Produce an exact copy of the data below.

++++ DATA BLOCK ++++

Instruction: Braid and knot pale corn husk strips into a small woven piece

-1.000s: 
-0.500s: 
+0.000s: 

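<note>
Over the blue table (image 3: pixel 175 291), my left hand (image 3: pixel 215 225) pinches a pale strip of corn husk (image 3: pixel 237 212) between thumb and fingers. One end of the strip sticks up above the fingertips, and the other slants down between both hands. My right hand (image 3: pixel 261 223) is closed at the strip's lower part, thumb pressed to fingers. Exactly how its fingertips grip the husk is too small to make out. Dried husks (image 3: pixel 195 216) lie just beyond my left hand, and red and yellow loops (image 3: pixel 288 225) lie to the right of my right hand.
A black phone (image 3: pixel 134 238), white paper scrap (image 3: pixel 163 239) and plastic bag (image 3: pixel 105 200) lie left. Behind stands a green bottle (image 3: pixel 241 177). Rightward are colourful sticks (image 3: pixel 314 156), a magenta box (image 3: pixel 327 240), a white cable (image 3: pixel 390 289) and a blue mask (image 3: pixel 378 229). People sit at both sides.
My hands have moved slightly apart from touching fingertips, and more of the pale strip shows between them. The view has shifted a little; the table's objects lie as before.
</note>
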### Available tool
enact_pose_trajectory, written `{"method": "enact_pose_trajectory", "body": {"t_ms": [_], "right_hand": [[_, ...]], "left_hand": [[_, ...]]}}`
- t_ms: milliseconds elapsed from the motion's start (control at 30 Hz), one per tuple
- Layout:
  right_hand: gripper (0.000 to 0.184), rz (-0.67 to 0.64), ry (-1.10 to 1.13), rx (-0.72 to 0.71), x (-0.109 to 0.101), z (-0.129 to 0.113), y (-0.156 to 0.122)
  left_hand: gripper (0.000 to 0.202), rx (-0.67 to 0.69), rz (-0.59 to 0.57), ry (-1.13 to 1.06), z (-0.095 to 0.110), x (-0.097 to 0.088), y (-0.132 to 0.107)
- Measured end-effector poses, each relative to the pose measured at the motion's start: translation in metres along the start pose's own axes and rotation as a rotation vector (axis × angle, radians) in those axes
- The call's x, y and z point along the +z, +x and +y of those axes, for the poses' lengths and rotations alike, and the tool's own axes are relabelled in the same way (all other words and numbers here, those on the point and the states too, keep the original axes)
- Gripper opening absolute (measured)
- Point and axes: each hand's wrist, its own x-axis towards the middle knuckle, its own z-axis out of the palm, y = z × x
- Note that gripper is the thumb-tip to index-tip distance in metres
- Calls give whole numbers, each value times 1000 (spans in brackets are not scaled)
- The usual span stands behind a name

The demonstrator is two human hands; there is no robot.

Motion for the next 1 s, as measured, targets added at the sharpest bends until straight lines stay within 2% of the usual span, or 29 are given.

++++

### [WRITTEN RESPONSE]
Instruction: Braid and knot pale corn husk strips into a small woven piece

-1.000s: 
-0.500s: 
+0.000s: 

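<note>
Over the blue table (image 3: pixel 175 291), my left hand (image 3: pixel 215 225) pinches a pale strip of corn husk (image 3: pixel 237 212) between thumb and fingers. One end of the strip sticks up above the fingertips, and the other slants down between both hands. My right hand (image 3: pixel 261 223) is closed at the strip's lower part, thumb pressed to fingers. Exactly how its fingertips grip the husk is too small to make out. Dried husks (image 3: pixel 195 216) lie just beyond my left hand, and red and yellow loops (image 3: pixel 288 225) lie to the right of my right hand.
A black phone (image 3: pixel 134 238), white paper scrap (image 3: pixel 163 239) and plastic bag (image 3: pixel 105 200) lie left. Behind stands a green bottle (image 3: pixel 241 177). Rightward are colourful sticks (image 3: pixel 314 156), a magenta box (image 3: pixel 327 240), a white cable (image 3: pixel 390 289) and a blue mask (image 3: pixel 378 229). People sit at both sides.
My hands have moved slightly apart from touching fingertips, and more of the pale strip shows between them. The view has shifted a little; the table's objects lie as before.
</note>
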### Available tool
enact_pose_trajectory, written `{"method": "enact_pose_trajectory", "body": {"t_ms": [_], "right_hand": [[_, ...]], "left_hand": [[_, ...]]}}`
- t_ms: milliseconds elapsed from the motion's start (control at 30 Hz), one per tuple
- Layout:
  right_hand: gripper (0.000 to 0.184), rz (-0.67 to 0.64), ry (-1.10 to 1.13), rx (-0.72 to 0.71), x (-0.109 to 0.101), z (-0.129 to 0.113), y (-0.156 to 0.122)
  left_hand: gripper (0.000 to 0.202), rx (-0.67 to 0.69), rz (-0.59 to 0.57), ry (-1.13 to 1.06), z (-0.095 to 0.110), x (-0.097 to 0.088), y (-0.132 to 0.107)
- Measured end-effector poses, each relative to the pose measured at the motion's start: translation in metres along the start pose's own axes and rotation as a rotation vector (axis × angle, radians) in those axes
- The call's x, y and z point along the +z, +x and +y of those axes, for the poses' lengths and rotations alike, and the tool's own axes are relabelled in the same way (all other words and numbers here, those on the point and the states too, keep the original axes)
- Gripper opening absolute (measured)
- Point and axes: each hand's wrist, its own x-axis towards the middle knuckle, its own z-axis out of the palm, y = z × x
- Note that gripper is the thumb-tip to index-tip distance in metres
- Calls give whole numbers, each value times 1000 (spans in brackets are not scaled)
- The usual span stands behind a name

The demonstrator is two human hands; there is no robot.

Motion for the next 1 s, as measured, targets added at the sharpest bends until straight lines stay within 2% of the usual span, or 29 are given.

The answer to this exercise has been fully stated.